You seem to be influenced by the ‘natural immunity’ crowd – promulgated by some of the the organised disinformation networks.
While I dont disagree with you, its fascinating that we have a Government that wants a Police State with no Police Officers and a Court system in chaos due to cuts
More privatisation of England’s NHS on the cards? https://www.theguardian.com/politics/2022/jul/24/charge-patients-for-hospital-stays-to-help-fund-nhs-says-report
On the other side of Labour https://www.theguardian.com/politics/2022/jul/24/rebecca-long-bailey-calls-for-labour-to-drop-cautious-approach-to-economy
Here on the Isle of Seil (Mull of Kintyre) there are plenty of indicators about the almost split personality of the UK. Most of the roads and other infrastructure up here and on the way here is knackered for example.
Yet here and there are dotted immaculate houses for rent or as second homes and there are plenty of new cars everywhere.
It seems that ‘private wealth/public squalor’ is the order of the day.
I note a report being spoken about in the Guardian again about proposals to charge for NHS services.
Squalor is being used deliberately to level down our expectations and money being diverted into more private consumption instead of public investment. This is how Neo-liberalism effects change – it breaks things and then exhorts change to be made which is merely an exchange from one more accountable monopoly to a much less accountable one.
Why oh why do we keep falling for it?
I wish I knew
Might the political parties be in some sort of cartel for major policies, such macro economics?

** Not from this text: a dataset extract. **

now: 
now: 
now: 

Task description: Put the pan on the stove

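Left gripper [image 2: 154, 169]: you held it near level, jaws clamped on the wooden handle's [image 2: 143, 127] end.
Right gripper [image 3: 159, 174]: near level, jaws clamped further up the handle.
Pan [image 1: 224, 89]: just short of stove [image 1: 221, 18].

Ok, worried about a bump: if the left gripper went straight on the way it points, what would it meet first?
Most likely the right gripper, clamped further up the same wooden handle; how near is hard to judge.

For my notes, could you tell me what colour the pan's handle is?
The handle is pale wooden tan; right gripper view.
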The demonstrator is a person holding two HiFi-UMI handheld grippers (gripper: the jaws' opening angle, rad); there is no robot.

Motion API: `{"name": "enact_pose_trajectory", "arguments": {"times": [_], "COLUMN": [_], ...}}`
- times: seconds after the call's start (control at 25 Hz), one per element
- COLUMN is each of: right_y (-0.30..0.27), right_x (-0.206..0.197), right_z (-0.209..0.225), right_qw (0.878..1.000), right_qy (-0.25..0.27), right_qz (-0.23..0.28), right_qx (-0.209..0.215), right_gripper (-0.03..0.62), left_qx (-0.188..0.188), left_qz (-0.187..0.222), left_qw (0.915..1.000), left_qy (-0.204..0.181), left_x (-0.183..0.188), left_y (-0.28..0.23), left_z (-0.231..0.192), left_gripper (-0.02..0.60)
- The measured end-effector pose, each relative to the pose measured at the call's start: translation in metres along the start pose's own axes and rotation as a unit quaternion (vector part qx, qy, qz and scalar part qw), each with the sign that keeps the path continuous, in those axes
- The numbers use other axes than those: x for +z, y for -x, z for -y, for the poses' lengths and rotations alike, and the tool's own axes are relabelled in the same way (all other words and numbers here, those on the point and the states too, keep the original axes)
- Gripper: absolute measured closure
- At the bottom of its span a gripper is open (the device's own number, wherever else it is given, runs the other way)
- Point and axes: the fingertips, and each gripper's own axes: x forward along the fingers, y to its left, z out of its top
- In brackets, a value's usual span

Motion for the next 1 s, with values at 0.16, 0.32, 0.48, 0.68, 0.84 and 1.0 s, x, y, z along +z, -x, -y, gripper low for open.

Yet more evidence that you dont live in the same reality as the rest of us. There’s no market solution to food shortages? How does anyone take this seriously?
If there was there would be no food shortages
There is enough food for everyone and they don’t get it
By definition that is market failure
My 2 youngest grandchildren ages 10 and 12 are due to be vaccinated on 1st August so there is some vaccination going on.
With Freeports and charter cities we are sliding down into the depths of totalitarian hell.
This has been doing the rounds if it’s ok to post here for a view of brexit UK’s fascist future;
https://medium.com/@cormack.lawson/charter-cities-the-real-reason-for-brexit-and-the-bigger-picture-4de80dbb69fb
These articles are so depressing and frightening. We seem to be at an “Aragorn at the Dark Gate” moment in history but without a leader or a coherent force to withstand the evil that is creeping up on us.